Eric James Stephens: I was applying to jobs that were disappearing. I'd wake up, look at my spreadsheet that I had made, and check which jobs had been taken down. There wasn't really a big community out there saying, go build a portfolio. Go do this, or go do that. I got on LinkedIn and there was nobody. There was no academic presence on LinkedIn at all.
That's why I created the hashtag #HireHigherEd. My goal in creating a social media campaign was to bring academics to the LinkedIn platform to help their community of people. I went out and I talked to everybody I could. From May, 2020, until August, 2020, I conducted over a hundred informational interviews with different people asking this question, What do you do? How could I do something like that? And I learned that I couldn't walk into a room and say, I have a PhD. You should hire me. I had to learn what I told my students as a writing teacher: show, don't tell. Don't say I've got a PhD. You should hire me. Say, you know what? Go Google #HireHigherEd. Anything that you see that exists there exists because of me.

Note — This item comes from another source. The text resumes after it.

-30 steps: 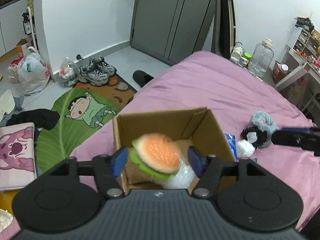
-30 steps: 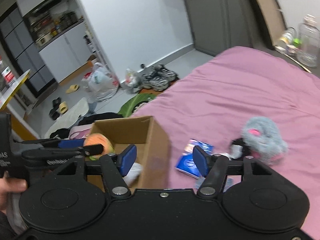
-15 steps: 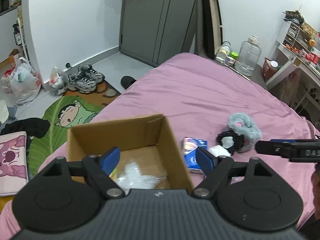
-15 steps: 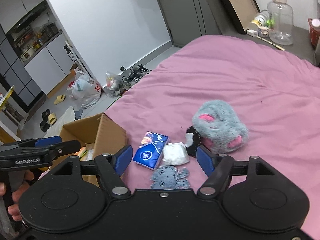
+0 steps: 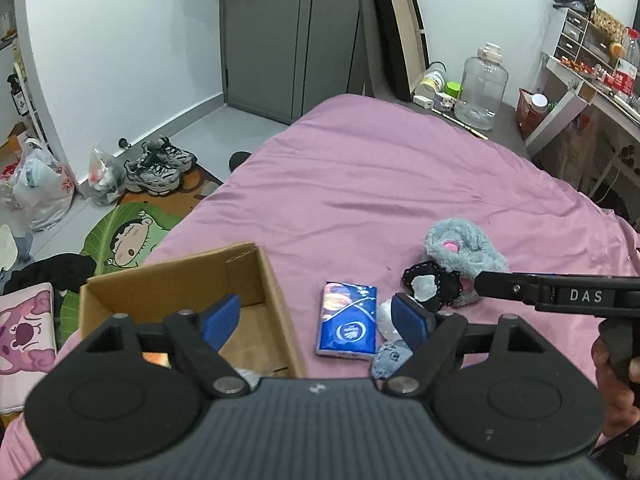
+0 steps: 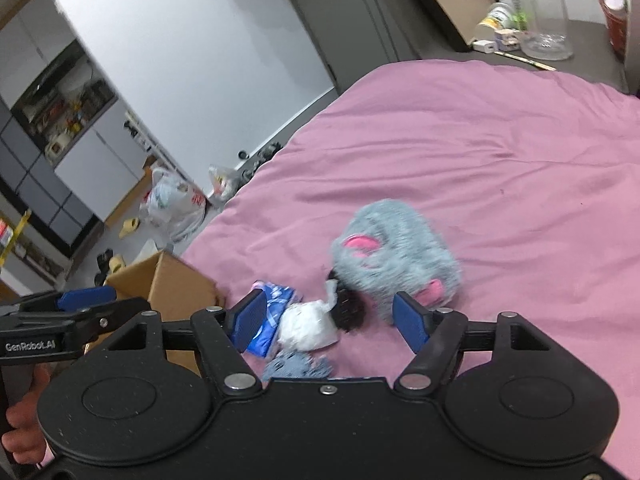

Joshua Doležal: Yeah. You were doing a lot of things instinctively or just out of your sheer drive and initiative that have been more standardized. There's a more conventional playbook now for people who are trying to make that transition. But tell me how you landed your first gig with Gaggle as a business analyst, which is a long way from being a PhD in information design.
Eric James Stephens: I decided to plan an event. I just went out and started talking to career coaches and they're like, let me sell you my product. And I was like, I'm sorry, I don't want your product. Can I help you bring your product to other people though? How about you host a webinar on this date at this time, and I'll tell people to go to you. You use my hashtag and you promote what I'm doing in August. So I put on a two day event. I had 50 speakers, I had 19 workshops. I had 9 panels of thought leaders of three to four people each that I live streamed and moderated and produced onto three social media platforms. I had 280 people register and for every night, for all the 19 workshops, an average of 15 to 20 people attending. Why? So I could go up to somebody and say, I'm more than someone with a PhD. Look what I just did. You want that on your team?
Then I just decided I couldn't stop and so I kept going and I started doing weekly events. I put out a thing and I said, Hey, I want to do an event where I talk to Ed Tech people about what it would take for them to hire someone like me and Jennifer Beech – amazing woman, thank you so much, Jennifer – she commented and said, Jeff Patterson, you should talk to this guy. He's the CEO of Gaggle. I reached out to him and I said, Hey, can I talk to you sometime?
Very first thing he tells me is, I don't connect with recruiters. And I was like, oh, well, I'm not a recruiter, I'm an unemployed academic. How about we chat? And he is like, oh, okay, cool. And so we chat back and forth. I’m trying to get a phone call with him and he's like, yeah, I'm not interested. My opinions of higher ed are not popular. They're not high. And I was like, neither are mine. It'd be great to chat sometime. Two weeks later, he calls me.